What to do:
Reproduce, exactly and in full, only the lines below from the one containing "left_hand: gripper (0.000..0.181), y" through the one containing "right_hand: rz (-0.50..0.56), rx".

##### Provided records

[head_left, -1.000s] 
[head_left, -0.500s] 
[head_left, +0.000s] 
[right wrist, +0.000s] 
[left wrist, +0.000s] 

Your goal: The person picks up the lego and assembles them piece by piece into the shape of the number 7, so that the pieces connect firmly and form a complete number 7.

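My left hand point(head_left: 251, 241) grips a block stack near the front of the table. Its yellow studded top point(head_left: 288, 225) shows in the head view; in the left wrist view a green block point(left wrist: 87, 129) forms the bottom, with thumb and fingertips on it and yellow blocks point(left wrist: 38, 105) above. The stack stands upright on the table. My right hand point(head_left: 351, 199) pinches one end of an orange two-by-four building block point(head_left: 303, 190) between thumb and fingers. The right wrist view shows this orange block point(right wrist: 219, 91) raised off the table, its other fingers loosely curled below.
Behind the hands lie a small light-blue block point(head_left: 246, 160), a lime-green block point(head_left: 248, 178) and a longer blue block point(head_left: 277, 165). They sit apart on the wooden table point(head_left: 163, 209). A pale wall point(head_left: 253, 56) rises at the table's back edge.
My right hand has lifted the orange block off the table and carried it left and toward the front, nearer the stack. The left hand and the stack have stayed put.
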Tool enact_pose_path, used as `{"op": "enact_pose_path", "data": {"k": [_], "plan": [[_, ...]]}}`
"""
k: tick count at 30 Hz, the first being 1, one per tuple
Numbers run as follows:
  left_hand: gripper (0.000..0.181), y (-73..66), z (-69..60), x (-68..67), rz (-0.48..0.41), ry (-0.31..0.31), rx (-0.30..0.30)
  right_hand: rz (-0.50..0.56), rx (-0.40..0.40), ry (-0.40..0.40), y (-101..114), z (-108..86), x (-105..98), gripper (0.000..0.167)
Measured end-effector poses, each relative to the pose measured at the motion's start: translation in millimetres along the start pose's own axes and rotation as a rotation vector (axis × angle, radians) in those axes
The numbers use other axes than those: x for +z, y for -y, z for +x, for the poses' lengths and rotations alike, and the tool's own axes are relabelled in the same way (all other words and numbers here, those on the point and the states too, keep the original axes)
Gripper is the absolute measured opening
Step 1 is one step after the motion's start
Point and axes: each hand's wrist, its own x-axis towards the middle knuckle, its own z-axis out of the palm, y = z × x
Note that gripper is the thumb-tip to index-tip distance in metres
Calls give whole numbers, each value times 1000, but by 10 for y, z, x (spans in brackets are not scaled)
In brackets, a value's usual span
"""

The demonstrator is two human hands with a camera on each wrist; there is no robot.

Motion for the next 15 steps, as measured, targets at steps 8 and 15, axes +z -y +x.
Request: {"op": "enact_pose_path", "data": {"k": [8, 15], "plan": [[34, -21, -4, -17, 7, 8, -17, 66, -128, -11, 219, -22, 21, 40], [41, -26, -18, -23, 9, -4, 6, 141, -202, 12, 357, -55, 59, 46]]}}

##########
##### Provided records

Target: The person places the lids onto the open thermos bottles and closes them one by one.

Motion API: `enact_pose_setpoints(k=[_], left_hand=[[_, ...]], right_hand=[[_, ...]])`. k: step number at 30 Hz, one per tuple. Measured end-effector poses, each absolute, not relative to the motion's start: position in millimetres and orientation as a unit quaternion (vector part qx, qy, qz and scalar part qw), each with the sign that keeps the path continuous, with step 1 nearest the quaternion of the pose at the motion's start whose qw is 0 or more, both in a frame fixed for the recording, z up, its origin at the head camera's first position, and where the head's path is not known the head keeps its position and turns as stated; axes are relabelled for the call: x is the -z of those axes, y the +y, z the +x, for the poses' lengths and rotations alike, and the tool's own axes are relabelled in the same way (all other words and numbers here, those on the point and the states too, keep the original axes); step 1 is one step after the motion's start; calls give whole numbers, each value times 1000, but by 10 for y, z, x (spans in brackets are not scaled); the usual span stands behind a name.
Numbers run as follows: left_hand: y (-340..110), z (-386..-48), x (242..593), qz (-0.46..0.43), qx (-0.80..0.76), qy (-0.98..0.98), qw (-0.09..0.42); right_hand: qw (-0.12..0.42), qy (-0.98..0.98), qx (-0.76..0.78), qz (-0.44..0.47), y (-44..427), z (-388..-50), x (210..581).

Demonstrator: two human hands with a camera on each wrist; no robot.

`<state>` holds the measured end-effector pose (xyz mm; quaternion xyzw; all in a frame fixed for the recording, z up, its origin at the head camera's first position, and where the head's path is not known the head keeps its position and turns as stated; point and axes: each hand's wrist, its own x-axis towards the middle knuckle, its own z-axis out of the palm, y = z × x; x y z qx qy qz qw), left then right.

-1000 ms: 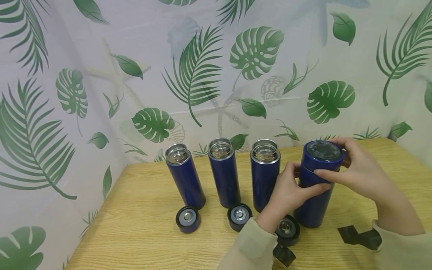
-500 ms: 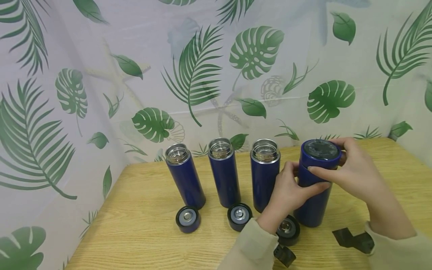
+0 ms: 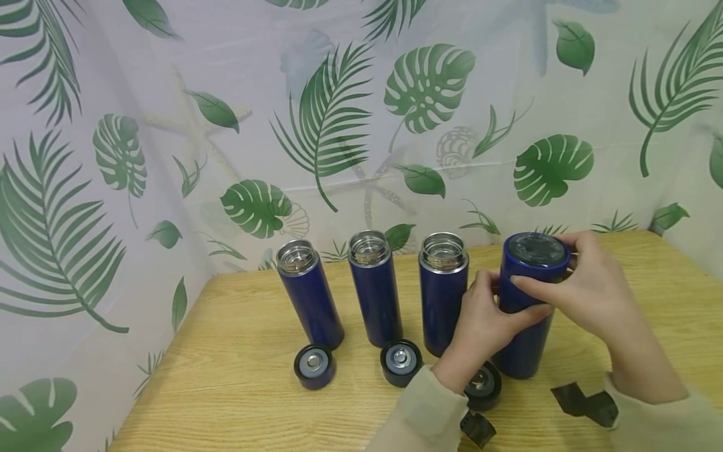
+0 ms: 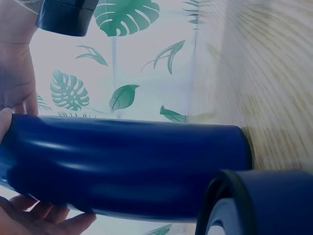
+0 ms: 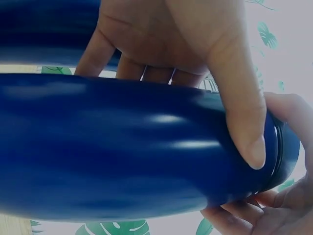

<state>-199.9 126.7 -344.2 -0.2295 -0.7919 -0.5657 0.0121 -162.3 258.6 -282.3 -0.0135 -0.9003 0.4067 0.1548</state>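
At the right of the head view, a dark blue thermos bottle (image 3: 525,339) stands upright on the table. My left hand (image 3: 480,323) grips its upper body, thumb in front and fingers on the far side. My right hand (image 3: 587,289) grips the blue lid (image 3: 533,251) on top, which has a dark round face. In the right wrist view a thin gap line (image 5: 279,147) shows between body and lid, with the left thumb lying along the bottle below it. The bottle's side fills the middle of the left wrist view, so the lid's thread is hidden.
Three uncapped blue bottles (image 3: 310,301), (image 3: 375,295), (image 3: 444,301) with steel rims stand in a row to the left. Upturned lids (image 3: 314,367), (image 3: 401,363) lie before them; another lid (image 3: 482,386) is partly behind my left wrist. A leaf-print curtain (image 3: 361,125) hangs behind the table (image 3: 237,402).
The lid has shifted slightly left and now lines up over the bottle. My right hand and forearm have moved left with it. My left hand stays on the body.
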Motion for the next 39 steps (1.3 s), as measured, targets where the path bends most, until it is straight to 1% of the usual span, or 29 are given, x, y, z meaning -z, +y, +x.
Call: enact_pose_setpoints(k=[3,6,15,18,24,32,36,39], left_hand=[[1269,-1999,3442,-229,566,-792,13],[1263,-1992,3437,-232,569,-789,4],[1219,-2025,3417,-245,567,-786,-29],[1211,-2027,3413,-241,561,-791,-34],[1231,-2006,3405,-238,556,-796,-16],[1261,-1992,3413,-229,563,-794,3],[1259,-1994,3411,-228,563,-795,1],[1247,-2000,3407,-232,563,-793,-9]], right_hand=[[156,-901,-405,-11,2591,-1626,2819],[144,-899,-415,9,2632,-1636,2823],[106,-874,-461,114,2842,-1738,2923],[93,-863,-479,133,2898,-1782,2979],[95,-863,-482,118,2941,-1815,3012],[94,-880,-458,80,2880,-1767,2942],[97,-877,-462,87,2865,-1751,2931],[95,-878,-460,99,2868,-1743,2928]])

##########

Response area:
  left_hand: gripper (0.000..0.181), y (-73..66), z (-69..60), x (-68..67), rz (-0.48..0.41), ry (-0.31..0.31), rx (-0.30..0.30)
  right_hand: rz (-0.50..0.56), rx (-0.40..0.40), ry (-0.40..0.40), y (-101..114), z (-108..86), x (-105..98), gripper (0.000..0.167)

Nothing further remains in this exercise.